Prognostic significance of adenocarcinoma in situ, minimally invasive adenocarcinoma, and nonmucinous lepidic predominant invasive adenocarcinoma of the lung in patients with stage I disease
Carcinoma in Situ
Neoplasm Recurrence, Local
According to the IASLC/ATS/ERS classification, the lepidic predominant pattern consists of 3 subtypes: adenocarcinoma in situ (AIS), minimally invasive adenocarcinoma (MIA), and nonmucinous lepidic predominant invasive adenocarcinoma. We reviewed tumor slides from 1038 patients with stage I lung adenocarcinoma, recording the percentage of each histologic pattern and measuring the invasive tumor size.
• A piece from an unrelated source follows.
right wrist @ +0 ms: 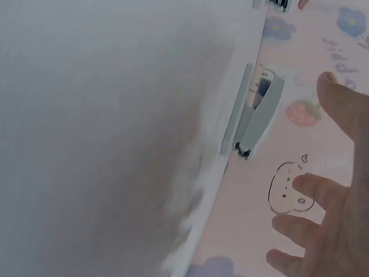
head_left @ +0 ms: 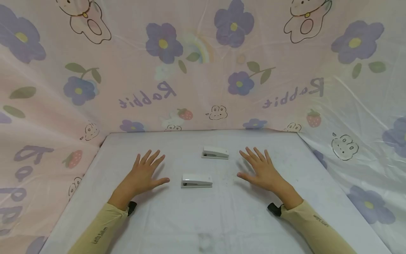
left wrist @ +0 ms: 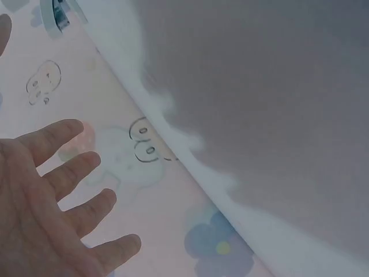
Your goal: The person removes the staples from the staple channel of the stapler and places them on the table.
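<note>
Two white staplers lie on the white table in the head view. The nearer stapler (head_left: pixel 196 181) is between the hands, closer to the left one; the farther stapler (head_left: pixel 215 152) sits behind it and to its right. My left hand (head_left: pixel 146 174) is spread over the table with its thumb pointing toward the nearer stapler and nothing in it. Opposite it, my right hand (head_left: pixel 260 171) has its fingers spread too, also holding nothing, to the right of both staplers. In the right wrist view a stapler (right wrist: pixel 262 115) shows beyond the thumb.
The white table (head_left: pixel 206 211) ends at a back edge against a pink printed cloth (head_left: pixel 203 77), which also hangs along both sides. Small black devices are at the left wrist (head_left: pixel 131 208) and the right wrist (head_left: pixel 274 209), by the sleeve cuffs.
</note>
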`<state>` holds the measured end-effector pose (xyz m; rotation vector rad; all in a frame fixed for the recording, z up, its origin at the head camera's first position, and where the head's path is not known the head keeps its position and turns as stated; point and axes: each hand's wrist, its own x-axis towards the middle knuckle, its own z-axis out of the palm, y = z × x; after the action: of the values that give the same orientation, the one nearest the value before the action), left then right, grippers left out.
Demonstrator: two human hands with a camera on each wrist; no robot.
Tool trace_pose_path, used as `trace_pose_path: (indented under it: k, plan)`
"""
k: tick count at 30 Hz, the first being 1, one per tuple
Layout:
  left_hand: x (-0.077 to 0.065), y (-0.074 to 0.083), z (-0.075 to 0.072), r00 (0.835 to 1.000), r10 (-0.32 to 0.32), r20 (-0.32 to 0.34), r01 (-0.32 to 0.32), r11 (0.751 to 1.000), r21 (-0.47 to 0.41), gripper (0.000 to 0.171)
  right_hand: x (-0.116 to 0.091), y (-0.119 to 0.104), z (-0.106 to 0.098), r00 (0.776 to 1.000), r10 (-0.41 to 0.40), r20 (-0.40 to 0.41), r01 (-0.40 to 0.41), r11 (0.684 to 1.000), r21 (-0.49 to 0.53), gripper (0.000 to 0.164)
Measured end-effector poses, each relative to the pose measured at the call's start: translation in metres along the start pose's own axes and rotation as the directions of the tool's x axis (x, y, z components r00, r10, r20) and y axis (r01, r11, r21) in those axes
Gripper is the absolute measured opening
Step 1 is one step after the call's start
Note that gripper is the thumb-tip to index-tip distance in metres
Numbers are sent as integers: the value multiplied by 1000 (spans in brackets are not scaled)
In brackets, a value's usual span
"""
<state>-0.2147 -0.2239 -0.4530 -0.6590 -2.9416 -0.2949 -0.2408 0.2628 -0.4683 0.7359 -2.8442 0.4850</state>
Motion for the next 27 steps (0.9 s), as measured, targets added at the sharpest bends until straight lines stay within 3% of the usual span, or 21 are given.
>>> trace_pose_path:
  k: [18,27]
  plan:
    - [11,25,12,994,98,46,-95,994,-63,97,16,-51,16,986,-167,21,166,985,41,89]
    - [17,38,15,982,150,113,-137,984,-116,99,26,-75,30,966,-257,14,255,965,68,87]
Tumors were classified according to the IASLC/ATS/ERS classification: 2 were AIS, 34 MIA, and 103 lepidic predominant invasive. Cumulative incidence of recurrence (CIR) was used to estimate the probability of recurrence. Patients with AIS and MIA experienced no recurrences. Patients with lepidic predominant invasive tumors had a lower risk for recurrence (5-y CIR, 8%) than nonlepidic predominant tumors (n=899; 19%; P=0.003). Patients with >50% lepidic pattern tumors experienced no recurrences (n=84), those with >10% to 50% lepidic pattern tumors had an intermediate risk for recurrence (n=344; 5-y CIR, 12%), and those with ≤10% lepidic pattern tumors had the highest risk (n=610; 22%; P<0.001). CIR was lower for patients with ≤2 cm tumors than for those with >2 to 3 cm tumors (for both total and invasive tumor size), with the difference more pronounced for invasive tumor size (5-y CIR, 13% vs. 21% [total size; P=0.022] and 12% vs. 27% [invasive size; P<0.001]). Most patients with lepidic predominant adenocarcinoma who experienced a recurrence had potential risk factors, including sublobar resection with close margins (≤0.5 cm; n=2), 20% to 30% micropapillary component (n=2), and lymphatic or vascular invasion (n=2). It therefore may be possible to identify lepidic predominant adenocarcinomas that carry a low or high risk for recurrence.